View larger version (154K): [in this window] [in a new window]   FIGURE 6. Neuropathology of the acute phase of actively induced (A and B) and adoptively transferred (C and D) pMOG35–55 EAE (1-µm epoxy sections, stained with toluidine blue). A, Actively induced pMOG35–55 EAE in a B6 mouse; 19 days post inoculation, 6 days after onset. An acutely inflamed lesion is seen in the subpial region of the lower lumbar spinal cord. Note the scattered neutrophils in the infiltrate (short arrows), several fibers undergoing Wallerian degeneration (asterisks), and demyelinated axons (long arrows) (magnification, x750). Bar = 10 µm. B, Actively induced pMOG35–55 EAE in a B6 mouse; paralysis for 5 days; 24 days post inoculation. A similar lesion from the lower lumbar cord shows an infiltrate comprising large mononuclear cells and a few small lymphocytes, but no neutrophils. Some proliferation of fibrous astrocytes (left, middle) is seen within the parenchyma. Demyelinated axons (arrows) and fibers undergoing Wallerian degeneration are also apparent (magnification, x750). Bar = 10 µm. C, Adoptively transferred pMOG35–55 EAE in a B6 mouse; paralysis for 2 days; 10 dpt. An area of cerebellar white matter displays widespread Wallerian degeneration (asterisks) and a few demyelinated axons (arrows). The CNS infiltrate is rich in neutrophils (lower right and upper left) (magnification, x750). Bar = 10 µm. D, Adoptively transferred pMOG35–55 EAE, same animal as in C. An area of thoracic spinal cord shows an acute lesion containing a nest of neutrophils adjacent to a fiber undergoing Wallerian degeneration (center). Demyelinated axons are present among the neutrophils but are difficult to discern. A few extravasated red blood cells are also in evidence (arrows) (magnification, x750). Bar = 10 µm.

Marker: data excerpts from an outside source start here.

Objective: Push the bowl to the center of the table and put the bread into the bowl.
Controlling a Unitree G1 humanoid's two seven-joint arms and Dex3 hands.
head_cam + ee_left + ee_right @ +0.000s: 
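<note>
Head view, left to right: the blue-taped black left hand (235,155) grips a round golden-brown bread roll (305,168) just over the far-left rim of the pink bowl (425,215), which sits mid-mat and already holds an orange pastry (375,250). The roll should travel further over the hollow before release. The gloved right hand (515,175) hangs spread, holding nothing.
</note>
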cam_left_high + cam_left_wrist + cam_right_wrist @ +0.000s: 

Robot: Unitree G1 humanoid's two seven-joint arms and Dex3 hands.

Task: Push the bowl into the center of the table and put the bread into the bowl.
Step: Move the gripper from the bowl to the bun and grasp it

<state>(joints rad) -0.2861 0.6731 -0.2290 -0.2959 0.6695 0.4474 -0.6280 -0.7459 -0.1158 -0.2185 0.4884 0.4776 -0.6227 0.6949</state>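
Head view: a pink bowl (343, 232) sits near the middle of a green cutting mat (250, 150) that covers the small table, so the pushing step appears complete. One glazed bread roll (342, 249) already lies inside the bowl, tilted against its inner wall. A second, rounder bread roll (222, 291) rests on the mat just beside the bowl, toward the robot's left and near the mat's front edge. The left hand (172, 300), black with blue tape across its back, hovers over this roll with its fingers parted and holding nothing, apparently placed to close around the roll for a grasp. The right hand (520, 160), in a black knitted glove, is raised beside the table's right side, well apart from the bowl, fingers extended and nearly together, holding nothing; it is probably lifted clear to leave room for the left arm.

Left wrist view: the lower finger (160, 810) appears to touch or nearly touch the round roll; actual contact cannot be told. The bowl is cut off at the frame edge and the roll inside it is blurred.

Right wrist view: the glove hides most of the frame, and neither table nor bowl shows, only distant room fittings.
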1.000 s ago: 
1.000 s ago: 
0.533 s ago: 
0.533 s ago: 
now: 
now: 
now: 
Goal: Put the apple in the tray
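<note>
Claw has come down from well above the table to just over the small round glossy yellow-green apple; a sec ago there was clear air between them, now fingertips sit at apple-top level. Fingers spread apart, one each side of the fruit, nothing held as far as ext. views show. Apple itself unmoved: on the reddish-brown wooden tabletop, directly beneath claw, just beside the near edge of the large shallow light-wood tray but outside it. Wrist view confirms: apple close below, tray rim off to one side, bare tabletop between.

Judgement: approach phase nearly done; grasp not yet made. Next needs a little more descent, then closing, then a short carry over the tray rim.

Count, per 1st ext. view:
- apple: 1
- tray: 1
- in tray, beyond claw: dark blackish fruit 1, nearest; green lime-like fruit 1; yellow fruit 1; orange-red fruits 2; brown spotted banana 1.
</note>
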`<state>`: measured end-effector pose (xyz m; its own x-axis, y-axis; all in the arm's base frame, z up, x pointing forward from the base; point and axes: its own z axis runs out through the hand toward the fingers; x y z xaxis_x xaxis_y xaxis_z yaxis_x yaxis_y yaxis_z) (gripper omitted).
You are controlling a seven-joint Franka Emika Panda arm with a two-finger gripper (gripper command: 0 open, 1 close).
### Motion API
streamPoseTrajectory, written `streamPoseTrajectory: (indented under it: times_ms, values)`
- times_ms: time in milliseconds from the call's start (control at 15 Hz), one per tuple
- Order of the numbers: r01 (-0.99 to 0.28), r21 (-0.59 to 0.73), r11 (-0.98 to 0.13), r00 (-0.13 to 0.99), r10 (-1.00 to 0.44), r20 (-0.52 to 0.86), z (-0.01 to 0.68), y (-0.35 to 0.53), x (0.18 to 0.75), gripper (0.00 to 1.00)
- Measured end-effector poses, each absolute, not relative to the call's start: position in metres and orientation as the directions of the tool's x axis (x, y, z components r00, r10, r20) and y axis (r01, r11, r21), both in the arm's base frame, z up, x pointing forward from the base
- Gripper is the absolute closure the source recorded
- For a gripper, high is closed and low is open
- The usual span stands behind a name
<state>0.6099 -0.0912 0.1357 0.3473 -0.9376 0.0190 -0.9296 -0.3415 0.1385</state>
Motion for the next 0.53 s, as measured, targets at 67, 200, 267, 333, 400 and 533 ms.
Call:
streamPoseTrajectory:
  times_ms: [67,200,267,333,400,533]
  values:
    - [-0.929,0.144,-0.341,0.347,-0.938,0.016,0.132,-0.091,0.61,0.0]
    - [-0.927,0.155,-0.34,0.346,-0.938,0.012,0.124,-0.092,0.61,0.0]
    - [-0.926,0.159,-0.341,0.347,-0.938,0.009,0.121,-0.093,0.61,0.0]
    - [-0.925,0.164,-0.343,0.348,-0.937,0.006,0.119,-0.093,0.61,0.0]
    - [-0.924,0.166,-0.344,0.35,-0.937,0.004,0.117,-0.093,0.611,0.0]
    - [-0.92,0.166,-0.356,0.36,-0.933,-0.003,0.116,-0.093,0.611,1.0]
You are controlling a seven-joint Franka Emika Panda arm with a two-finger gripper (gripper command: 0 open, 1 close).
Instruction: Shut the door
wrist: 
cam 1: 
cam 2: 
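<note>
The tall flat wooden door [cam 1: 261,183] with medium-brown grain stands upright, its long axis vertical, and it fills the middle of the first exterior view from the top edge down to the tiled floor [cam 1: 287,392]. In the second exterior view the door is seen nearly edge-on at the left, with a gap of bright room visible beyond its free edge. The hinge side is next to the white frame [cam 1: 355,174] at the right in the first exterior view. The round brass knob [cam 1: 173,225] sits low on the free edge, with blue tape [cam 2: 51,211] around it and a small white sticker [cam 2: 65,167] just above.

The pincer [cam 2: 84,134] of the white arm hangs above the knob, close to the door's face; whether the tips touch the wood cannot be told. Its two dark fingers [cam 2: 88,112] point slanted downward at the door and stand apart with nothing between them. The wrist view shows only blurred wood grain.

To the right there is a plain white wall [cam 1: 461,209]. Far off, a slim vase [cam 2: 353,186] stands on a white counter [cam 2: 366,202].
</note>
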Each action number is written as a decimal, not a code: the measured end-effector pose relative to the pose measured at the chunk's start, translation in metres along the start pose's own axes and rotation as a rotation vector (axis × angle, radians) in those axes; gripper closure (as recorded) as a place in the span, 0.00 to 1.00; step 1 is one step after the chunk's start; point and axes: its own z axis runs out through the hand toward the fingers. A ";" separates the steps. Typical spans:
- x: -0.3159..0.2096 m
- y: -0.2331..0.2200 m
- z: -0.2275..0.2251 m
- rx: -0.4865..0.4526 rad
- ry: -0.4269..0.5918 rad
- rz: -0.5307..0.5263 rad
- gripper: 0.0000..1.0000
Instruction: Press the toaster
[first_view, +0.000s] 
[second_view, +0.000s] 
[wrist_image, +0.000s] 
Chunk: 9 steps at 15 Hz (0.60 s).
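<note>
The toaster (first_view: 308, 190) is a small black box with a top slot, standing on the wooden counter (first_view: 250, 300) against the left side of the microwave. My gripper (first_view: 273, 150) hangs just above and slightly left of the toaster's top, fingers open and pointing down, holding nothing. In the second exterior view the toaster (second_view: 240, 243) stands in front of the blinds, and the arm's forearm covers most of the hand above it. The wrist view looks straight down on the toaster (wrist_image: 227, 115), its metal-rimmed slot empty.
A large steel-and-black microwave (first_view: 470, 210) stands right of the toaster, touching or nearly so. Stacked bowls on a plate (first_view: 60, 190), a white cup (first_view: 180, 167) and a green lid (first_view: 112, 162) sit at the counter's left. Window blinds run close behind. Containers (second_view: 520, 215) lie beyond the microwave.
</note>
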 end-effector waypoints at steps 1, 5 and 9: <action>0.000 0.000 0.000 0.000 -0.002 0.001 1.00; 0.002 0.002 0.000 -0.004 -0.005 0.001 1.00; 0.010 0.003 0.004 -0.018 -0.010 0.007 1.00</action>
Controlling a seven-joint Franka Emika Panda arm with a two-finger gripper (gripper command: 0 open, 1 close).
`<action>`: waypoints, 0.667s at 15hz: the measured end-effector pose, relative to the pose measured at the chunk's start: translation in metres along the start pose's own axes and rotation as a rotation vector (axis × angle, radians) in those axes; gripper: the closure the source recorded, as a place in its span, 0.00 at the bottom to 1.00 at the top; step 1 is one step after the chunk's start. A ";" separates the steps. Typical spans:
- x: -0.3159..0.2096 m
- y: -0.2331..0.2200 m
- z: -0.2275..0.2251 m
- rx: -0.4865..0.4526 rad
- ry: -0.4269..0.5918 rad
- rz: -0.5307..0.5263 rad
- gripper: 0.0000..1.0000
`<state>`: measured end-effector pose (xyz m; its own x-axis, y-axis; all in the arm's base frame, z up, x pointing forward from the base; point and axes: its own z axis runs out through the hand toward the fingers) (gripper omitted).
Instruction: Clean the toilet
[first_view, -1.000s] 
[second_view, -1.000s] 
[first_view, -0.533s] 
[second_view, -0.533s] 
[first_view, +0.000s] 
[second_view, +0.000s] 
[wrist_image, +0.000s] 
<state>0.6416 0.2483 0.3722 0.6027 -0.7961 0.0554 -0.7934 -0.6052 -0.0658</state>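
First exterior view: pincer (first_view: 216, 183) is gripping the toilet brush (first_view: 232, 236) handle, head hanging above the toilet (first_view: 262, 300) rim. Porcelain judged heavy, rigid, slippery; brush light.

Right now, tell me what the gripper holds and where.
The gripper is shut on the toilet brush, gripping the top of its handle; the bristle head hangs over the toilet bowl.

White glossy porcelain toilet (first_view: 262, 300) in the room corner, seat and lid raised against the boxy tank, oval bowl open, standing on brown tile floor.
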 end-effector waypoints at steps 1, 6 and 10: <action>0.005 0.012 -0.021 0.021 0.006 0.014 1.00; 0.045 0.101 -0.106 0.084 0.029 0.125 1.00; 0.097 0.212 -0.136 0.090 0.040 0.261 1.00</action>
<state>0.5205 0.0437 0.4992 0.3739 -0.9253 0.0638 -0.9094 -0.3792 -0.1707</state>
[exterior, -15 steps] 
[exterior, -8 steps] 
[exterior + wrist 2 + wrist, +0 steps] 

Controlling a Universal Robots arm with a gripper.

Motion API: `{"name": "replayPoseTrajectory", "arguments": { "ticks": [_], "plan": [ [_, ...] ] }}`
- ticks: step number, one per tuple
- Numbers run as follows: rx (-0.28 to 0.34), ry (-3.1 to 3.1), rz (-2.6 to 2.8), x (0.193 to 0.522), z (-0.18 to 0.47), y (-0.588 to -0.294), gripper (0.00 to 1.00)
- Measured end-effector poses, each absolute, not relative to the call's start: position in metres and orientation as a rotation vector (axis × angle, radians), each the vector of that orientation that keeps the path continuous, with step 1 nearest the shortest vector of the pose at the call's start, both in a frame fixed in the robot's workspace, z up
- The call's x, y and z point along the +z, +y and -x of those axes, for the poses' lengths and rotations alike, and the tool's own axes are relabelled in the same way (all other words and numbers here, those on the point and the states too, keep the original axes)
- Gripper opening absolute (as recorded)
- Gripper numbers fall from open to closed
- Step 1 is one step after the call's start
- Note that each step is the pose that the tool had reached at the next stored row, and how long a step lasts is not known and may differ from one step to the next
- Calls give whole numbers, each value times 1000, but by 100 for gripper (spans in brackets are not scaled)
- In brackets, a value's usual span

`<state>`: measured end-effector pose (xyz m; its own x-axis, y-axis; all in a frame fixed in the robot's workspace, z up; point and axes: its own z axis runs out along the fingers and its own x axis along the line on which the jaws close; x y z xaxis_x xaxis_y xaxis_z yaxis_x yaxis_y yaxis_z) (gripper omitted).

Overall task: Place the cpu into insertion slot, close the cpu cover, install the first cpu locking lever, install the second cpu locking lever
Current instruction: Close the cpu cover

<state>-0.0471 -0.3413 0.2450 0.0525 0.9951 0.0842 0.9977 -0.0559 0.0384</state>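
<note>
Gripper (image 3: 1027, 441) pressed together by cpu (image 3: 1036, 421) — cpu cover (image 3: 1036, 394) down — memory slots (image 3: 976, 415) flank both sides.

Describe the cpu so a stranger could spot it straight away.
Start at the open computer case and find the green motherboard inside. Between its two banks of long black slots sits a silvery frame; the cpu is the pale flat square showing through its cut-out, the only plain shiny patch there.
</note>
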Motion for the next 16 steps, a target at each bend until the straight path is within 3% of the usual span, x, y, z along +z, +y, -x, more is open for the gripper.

View larger version (213K): [in this window] [in a new window]   FIGURE 7. Neuropathology of later phases of adoptively transferred pMOG35–55 EAE. One-micrometer epoxy sections stained with toluidine blue. A, Lesion from the lower spinal cord of a B6 mouse that had been paralyzed for 15 days, 25 dpt, displays extensive macrophage activity within the leptomeningeal space (upper left) manifested by a broad zone of cells containing lipid droplets and myelin debris. Monocytes and neutrophils can be seen to the upper right. The underlying white matter is severely affected and contains many fibers in the late stages of Wallerian degeneration, demyelinated axons, and myelin droplets (magnification, x300). Bar = 20 µm. B, Detail from A to show the late stages of Wallerian degeneration (large rings of myelin-containing axonal debris), collapsed myelin sheaths, myelin and lipid droplets within macrophages (upper left), and demyelinated axons (arrows) (magnification, x750). Bar = 10 µm. C, pMOG35–55-adoptive EAE in a RAG-1-/- mouse; 54 dpt; paralysis for 37 days. A chronic lesion from the sacral spinal cord displays residual inflammatory activity within the leptomeningeal space (top) with one vessel showing neutrophils in the process of traversing the endothelium (upper right). Within the CNS parenchyma, a narrow zone of subpial gliosis and numerous profiles of degenerating nerve fibers are in evidence (magnification, x300). Bar = 20 µm. D, Detail from C to show monocytes, small lymphocytes, macrophages containing myelin debris, and a plasma cell (asterisk) with the meningeal infiltrate. Along the gliotic border of the spinal cord, several chronically demyelinated axons can be seen (arrows) (magnification, x750). Bar = 10 µm. E, pMOG35–55-adoptive EAE in a RAG-1 mouse; 76 dpt; paralysis for 66 days. In this chronic EAE animal, a lesion in the cervical spinal cord displays active inflammation, myelin debris-laden macrophages, fibers undergoing Wallerian degeneration, and recently demyelinated axons (arrows). A single plasma cell is also present (asterisk) (magnification, x750). Bar = 10 µm. F, Same section as E. Elsewhere in the same tissue, a chronic lesion displays a modest amount of remyelination (thinly myelinated fibers at arrows). A group of fibers undergoing Wallerianx degeneration lies to the lower left (magnification, x750). Bar = 10 µm.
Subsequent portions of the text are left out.